Required work
Would you retype exactly the lines below, starting with the one that has "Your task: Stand" and going on through the one that has "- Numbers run", with no pictures and nothing else?
----- Exercise input
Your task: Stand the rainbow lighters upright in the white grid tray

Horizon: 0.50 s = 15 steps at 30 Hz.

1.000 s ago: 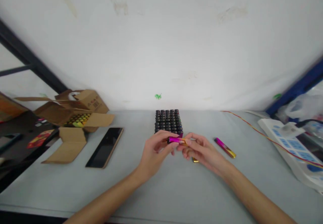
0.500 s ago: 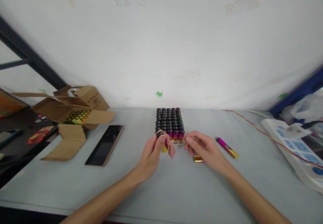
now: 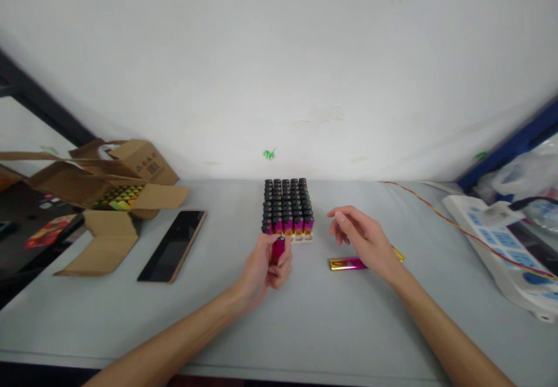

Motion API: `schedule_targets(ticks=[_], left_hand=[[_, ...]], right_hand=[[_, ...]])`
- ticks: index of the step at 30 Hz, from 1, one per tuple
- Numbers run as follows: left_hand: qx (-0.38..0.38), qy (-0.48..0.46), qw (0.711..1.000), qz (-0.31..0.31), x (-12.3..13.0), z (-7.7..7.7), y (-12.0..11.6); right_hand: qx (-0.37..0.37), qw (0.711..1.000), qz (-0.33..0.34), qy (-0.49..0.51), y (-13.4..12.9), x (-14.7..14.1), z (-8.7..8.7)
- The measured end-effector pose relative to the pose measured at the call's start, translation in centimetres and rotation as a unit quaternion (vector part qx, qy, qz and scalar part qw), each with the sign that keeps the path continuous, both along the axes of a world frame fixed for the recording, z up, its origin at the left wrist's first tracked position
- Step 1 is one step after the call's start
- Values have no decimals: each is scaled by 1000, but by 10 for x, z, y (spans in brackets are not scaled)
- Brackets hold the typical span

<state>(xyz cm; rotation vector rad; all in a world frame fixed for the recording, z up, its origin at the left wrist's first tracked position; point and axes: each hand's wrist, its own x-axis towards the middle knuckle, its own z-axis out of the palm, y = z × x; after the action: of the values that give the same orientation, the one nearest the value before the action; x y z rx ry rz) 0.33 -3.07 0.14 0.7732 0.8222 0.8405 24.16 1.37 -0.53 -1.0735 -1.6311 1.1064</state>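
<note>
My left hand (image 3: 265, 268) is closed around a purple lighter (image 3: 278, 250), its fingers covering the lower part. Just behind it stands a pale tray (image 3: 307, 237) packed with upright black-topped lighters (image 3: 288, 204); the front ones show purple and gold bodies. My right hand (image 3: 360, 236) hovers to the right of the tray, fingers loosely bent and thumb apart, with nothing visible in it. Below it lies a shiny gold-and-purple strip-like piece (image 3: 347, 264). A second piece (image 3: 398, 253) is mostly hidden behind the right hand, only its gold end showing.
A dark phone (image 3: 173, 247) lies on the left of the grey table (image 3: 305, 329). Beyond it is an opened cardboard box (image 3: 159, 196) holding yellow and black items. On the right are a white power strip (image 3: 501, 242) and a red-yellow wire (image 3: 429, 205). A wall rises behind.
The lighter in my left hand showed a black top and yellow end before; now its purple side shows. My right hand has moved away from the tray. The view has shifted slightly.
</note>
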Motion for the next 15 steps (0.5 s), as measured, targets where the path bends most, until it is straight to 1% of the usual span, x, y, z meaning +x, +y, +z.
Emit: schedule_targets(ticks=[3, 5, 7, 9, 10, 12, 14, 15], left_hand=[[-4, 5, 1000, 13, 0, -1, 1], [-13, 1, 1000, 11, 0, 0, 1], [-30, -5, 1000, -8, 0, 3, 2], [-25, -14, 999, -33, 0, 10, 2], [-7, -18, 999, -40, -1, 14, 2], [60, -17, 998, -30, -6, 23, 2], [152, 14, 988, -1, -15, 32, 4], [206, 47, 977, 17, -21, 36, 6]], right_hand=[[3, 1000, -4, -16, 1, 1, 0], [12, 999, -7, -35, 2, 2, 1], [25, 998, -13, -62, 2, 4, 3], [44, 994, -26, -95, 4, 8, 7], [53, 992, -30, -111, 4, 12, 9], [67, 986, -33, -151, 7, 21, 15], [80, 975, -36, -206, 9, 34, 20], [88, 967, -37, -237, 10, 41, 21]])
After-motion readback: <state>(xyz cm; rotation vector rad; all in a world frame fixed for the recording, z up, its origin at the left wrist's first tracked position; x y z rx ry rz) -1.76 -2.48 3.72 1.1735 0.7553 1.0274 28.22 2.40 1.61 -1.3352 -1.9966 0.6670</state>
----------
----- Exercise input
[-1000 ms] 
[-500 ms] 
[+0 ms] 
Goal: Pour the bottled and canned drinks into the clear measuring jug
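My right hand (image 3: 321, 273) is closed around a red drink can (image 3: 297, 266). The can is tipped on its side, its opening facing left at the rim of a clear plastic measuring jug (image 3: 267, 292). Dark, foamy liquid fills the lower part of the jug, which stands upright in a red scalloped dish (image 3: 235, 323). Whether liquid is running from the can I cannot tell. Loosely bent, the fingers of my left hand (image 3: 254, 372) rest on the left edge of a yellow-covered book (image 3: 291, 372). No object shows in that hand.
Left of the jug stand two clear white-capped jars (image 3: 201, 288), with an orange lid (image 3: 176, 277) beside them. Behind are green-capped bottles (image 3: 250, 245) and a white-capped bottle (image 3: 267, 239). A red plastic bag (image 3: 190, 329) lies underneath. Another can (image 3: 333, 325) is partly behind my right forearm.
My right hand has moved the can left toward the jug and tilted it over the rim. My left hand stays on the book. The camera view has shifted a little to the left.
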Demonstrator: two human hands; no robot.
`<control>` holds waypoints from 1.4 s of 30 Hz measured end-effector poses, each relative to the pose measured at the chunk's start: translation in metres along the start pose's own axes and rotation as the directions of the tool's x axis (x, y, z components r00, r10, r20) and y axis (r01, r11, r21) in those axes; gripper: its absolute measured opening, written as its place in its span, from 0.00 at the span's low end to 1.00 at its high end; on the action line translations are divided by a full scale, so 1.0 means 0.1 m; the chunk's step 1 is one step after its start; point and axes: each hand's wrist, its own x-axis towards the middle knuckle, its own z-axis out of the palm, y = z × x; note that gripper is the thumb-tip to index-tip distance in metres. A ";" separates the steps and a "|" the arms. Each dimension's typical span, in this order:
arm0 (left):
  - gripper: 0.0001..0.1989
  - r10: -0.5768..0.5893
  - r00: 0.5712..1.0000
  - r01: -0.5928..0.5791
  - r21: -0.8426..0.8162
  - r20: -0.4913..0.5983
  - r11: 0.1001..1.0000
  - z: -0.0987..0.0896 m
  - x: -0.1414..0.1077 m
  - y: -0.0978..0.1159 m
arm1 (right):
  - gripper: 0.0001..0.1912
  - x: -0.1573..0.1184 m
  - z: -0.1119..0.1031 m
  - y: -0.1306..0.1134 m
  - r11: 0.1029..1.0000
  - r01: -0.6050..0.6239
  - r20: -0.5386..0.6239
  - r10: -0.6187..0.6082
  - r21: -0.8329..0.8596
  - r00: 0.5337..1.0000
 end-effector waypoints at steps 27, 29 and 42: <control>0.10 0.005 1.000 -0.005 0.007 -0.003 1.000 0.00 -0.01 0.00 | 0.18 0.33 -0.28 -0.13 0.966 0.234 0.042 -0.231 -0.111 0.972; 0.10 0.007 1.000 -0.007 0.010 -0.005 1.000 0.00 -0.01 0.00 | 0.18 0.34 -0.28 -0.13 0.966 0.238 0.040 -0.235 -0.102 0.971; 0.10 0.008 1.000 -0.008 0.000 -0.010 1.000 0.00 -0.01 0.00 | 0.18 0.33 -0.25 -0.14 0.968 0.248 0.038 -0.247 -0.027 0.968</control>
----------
Task result
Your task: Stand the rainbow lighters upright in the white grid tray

Horizon: 0.50 s = 15 steps at 30 Hz.

1.000 s ago: 
0.500 s ago: 
now: 

Motion API: `schedule_targets(ticks=[_], left_hand=[[_, ...]], right_hand=[[_, ...]])`
- ticks: index of the step at 30 Hz, from 1, one per tuple
- Numbers run as follows: left_hand: qx (-0.38..0.38), qy (-0.48..0.46), qw (0.711..1.000), qz (-0.31..0.31), x (-12.3..13.0), z (-7.7..7.7), y (-12.0..11.6); right_hand: qx (-0.37..0.37), qw (0.711..1.000), qz (-0.33..0.34), qy (-0.49..0.51), y (-13.4..12.9), x (-14.7..14.1), z (-8.7..8.7)

The reply is now complete.